* [Work instructions]
Copy exactly, from the beginning of the material below, every line up to and including the one holding "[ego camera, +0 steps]", with the pictures left out.

* [Records to use]

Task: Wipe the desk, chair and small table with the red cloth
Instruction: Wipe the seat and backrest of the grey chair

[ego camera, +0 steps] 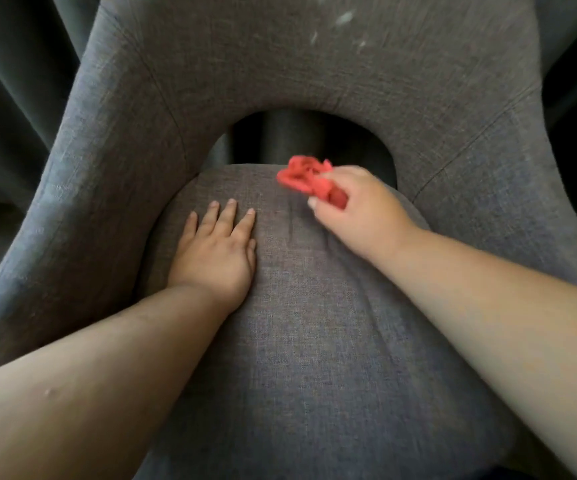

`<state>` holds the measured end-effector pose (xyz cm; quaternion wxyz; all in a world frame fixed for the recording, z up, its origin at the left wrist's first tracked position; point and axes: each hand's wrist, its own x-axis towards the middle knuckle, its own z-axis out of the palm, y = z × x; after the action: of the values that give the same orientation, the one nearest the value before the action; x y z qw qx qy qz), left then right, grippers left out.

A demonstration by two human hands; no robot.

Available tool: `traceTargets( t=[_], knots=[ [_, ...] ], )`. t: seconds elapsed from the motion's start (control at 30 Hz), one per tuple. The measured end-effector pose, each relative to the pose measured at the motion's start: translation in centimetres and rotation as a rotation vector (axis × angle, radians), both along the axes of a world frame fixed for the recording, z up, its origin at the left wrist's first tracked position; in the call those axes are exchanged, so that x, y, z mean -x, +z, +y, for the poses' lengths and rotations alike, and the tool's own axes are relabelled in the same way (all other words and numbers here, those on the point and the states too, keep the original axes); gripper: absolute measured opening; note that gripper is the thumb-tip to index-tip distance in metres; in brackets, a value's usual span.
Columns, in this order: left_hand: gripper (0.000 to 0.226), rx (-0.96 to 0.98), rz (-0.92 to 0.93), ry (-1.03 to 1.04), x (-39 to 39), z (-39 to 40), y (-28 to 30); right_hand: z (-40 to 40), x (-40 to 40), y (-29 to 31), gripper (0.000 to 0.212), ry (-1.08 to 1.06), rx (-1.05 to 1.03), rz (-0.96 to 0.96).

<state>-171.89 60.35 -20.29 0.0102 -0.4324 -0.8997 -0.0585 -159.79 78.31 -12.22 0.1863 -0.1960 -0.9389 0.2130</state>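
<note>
A grey fabric chair point(314, 358) fills the view, seen from above, with its curved backrest point(314, 64) arching over a gap behind the seat. My right hand point(359, 213) grips the bunched red cloth point(306, 176) at the rear of the seat cushion, near the gap. My left hand point(216, 247) lies flat on the seat's left side, palm down, fingers spread and holding nothing. The desk and the small table are out of view.
Pale smudges point(344, 19) mark the upper backrest. Dark grey curtains point(10, 81) hang behind the chair on the left, and a dark area lies to the right. The chair's armrests curve down on both sides of the seat.
</note>
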Motion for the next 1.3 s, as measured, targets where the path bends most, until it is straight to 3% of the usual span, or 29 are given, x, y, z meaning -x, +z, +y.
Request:
traceTargets(
  t=[0.07, 0.17, 0.33, 0.67, 0.87, 0.97, 1.03, 1.13, 1.23, 1.3],
  knots=[
    [0.058, -0.003, 0.003, -0.001, 0.0, 0.0, 0.0, 3.0, 1.9, -1.4, 0.041, -0.224, 0.002, -0.047],
    [0.058, -0.008, 0.012, -0.005, 0.1, 0.0, -0.1, 5.4, 2.1, -3.3, 0.05, -0.317, -0.082, -0.364],
    [0.057, -0.014, 0.013, 0.003, 0.1, 0.1, -0.1, 3.7, 0.7, -4.4, 0.059, -0.211, -0.145, -0.419],
    [0.059, -0.005, -0.007, 0.008, 0.1, 0.1, -0.1, -8.3, -9.4, -4.3, 0.059, 0.003, -0.075, -0.418],
    [0.06, 0.006, 0.004, 0.009, 0.1, 0.1, -0.2, -12.8, -13.9, -2.8, 0.07, 0.204, -0.187, -0.534],
    [0.06, 0.002, 0.01, 0.011, 0.1, 0.1, -0.2, -13.8, -14.3, -1.7, 0.069, 0.3, -0.249, -0.458],
    [0.06, 0.001, 0.005, 0.008, 0.2, 0.1, -0.2, -12.7, -12.7, -0.7, 0.062, 0.305, -0.177, -0.315],
    [0.059, -0.002, -0.019, -0.005, 0.3, 0.1, -0.2, -8.7, -7.8, 0.9, 0.042, 0.113, 0.068, -0.186],
    [0.059, -0.005, 0.007, 0.005, 0.2, 0.1, -0.2, -3.6, -1.6, 1.4, 0.029, -0.064, 0.091, -0.023],
    [0.059, -0.003, 0.012, 0.006, 0.2, 0.1, -0.3, -1.1, 2.3, 0.6, 0.03, -0.112, 0.051, -0.054]
  ],
)
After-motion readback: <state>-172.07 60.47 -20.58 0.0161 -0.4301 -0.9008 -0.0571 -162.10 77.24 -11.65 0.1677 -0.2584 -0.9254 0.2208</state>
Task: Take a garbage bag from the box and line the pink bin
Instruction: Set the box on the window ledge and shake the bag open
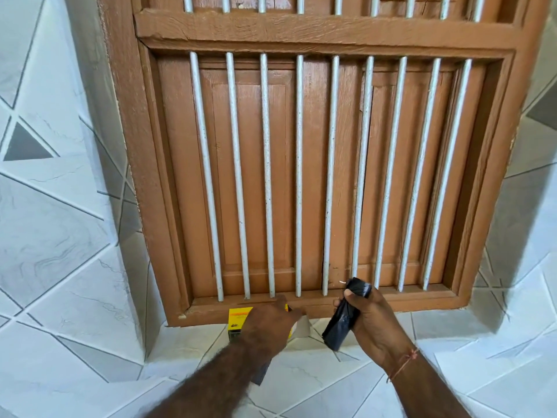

* [Written reply]
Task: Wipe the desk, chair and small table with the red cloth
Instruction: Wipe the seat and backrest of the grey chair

[ego camera, +0 steps] 

The answer is finished.